Last November, the nonprofit organization Public Legal Foundation brought a suit against Benson alleging that “25, 975 deceased registrants” on the Michigan voting rolls needed to be cleaned from the list.

According to Just the News, the complaint formally states the following: 

“The Foundation’s expenditure of significant time and money in Michigan seeking to rectify Defendant’s failure to clean up the voter rolls by removing the surfeit of deceased registrants from such rolls has also forced the Foundation to divert its limited resources from other states with similar issues.”

The foundation said it had identified “active” and “inactive” registered voters, who are in fact dead, on the rolls, according to the Social Security Death Index.

There were 24,645 active registrants and 1,330 inactive registrants found on the voter rolls as of Aug. 5 who are potentially deceased. A total of 334 potentially dead registrants were registered after their death dates.

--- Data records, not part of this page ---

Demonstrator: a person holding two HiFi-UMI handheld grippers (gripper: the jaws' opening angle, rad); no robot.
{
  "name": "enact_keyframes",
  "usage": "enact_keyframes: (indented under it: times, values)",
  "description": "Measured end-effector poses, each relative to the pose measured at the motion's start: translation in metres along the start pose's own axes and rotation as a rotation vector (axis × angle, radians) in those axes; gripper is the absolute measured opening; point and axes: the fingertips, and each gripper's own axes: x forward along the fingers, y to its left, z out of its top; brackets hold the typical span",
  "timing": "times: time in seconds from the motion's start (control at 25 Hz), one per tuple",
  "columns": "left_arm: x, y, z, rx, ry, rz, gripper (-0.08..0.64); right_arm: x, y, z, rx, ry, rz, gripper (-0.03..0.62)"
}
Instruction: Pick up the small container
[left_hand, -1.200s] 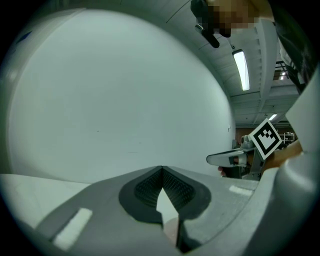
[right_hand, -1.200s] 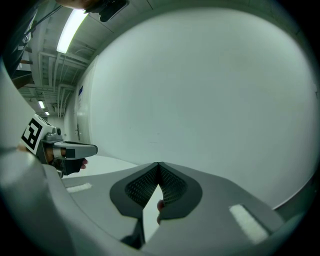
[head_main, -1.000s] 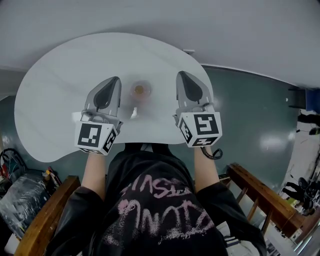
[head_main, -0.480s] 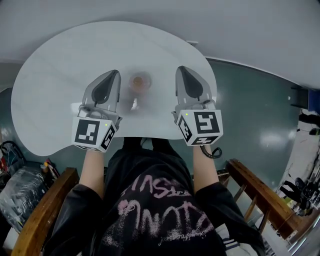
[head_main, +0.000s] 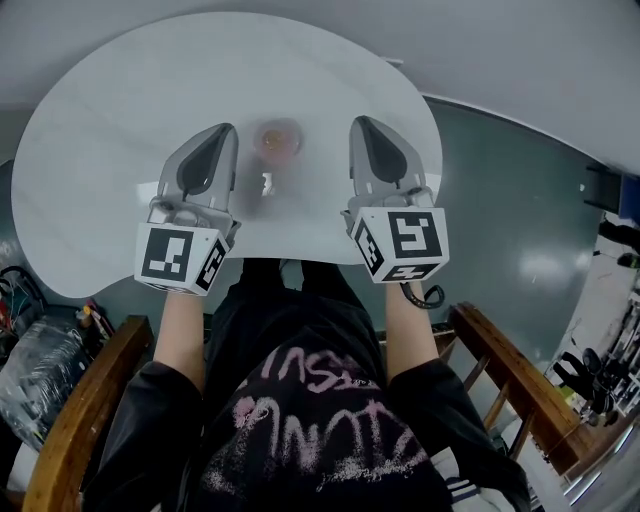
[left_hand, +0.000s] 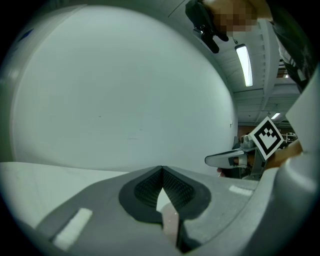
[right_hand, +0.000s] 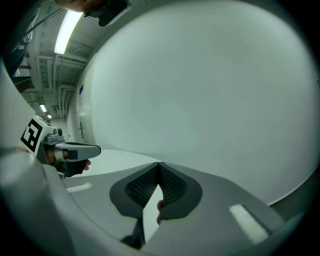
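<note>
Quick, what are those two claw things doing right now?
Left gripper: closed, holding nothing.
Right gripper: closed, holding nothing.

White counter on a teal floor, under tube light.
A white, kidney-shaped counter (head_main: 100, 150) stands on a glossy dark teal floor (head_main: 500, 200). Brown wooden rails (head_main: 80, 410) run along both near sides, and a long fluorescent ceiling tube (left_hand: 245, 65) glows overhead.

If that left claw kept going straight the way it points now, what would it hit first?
Probably nothing nearby: the left claw points out over the table toward a pale wall. The small container sits off to its right, though depth is hard to judge.
</note>
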Motion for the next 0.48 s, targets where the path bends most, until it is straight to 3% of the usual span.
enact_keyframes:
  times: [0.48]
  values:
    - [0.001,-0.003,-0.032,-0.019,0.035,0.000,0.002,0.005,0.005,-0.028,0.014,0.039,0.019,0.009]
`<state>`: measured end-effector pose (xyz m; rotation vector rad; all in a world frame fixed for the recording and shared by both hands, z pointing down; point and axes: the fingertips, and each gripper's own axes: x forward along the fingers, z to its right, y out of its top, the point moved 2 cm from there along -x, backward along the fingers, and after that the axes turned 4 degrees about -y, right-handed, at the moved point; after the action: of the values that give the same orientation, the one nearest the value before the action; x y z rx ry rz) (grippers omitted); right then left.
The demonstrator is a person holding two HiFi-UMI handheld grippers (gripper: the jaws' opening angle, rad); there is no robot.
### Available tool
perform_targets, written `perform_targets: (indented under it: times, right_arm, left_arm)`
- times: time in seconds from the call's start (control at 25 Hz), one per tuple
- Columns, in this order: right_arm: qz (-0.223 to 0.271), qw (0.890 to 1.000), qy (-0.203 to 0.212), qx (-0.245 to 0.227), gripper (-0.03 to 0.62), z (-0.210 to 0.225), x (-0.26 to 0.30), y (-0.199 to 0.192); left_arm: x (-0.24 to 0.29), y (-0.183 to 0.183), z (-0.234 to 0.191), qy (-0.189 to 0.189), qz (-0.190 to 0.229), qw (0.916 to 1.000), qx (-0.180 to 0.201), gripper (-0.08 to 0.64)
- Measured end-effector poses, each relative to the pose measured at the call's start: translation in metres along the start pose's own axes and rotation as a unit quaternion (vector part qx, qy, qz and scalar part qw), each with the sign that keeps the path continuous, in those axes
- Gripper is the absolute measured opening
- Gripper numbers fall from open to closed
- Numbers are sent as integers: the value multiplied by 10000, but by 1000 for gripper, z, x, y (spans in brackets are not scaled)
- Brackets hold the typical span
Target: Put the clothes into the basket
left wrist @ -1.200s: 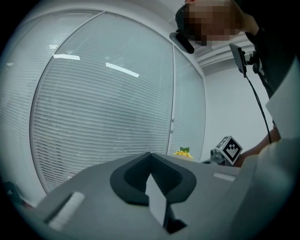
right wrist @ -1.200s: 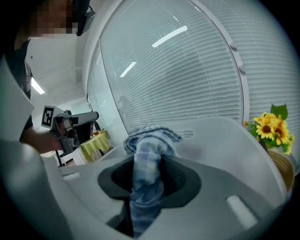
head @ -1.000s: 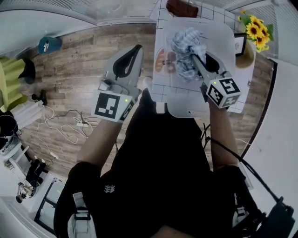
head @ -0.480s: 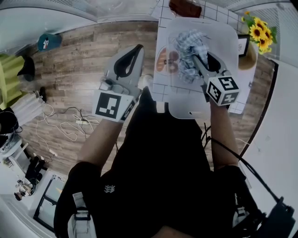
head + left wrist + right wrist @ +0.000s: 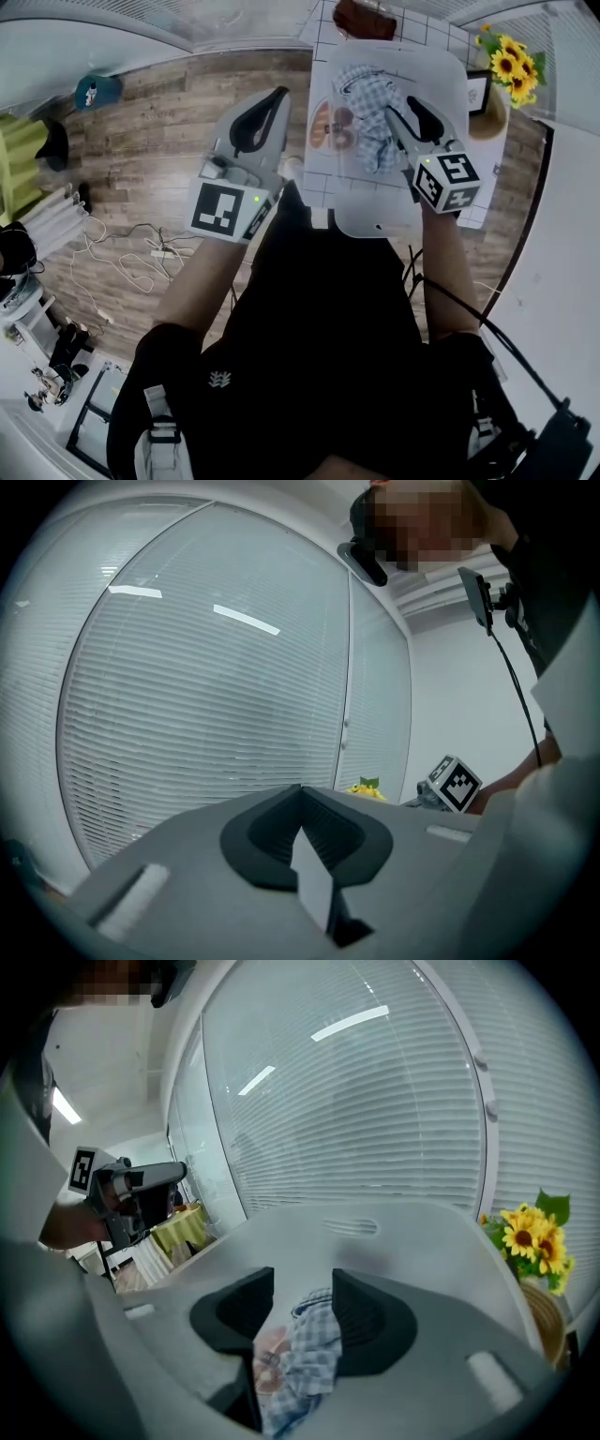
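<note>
Here the right hand-held gripper (image 5: 401, 114)'s jaws are opening, with the checked cloth (image 5: 367, 103) between and just below them. It lies lengthwise in the white basket (image 5: 441, 66). The left hand-held gripper (image 5: 265, 108), pressed together, hangs well aside.

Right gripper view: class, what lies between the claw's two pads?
Between the pads of the opening right claw you see the checked garment, lying in the white basket. The right gripper view shows this plainly.

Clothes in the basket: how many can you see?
2. A blue checked garment lies in the middle of the white basket; a peach-printed piece sits beside it on the left. More may be hidden underneath.
</note>
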<state>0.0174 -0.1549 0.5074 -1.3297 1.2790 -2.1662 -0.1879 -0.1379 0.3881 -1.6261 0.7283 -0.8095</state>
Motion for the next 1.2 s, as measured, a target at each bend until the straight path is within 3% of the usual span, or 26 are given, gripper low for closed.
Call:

The lawsuit alleges that Michigan has not corrected its voter rolls since the foundation brought the matter to the state’s attention in September 2021.

Following news that the U.S. District Court in Western Michigan was denying Secretary Benson’s motion to dismiss their case against her, Public Interest Legal Foundation President J. Christian Adams explained his organization’s suit on the “Just the News, Not Noise” television show on Friday, when he said the following:

“Yeah, 25,000 dead registrants on the active rolls in Michigan — like 4,000 of them had been dead for 20 years,” said Adams, a former Department of Justice voting rights attorney. “We had pictures of their gravestones in the complaint. We sent Jocelyn Benson … notice about these dead people before the 2020 election. She didn’t do anything.

“We finally sued. She still hasn’t done anything — tried to get the case dismissed saying we aren’t allowed to sue” for lack of standing, “and she lost. So, the case is going to go forward. Every state that’s faced this kind of lawsuit eventually settles with us. Let’s see if she does.”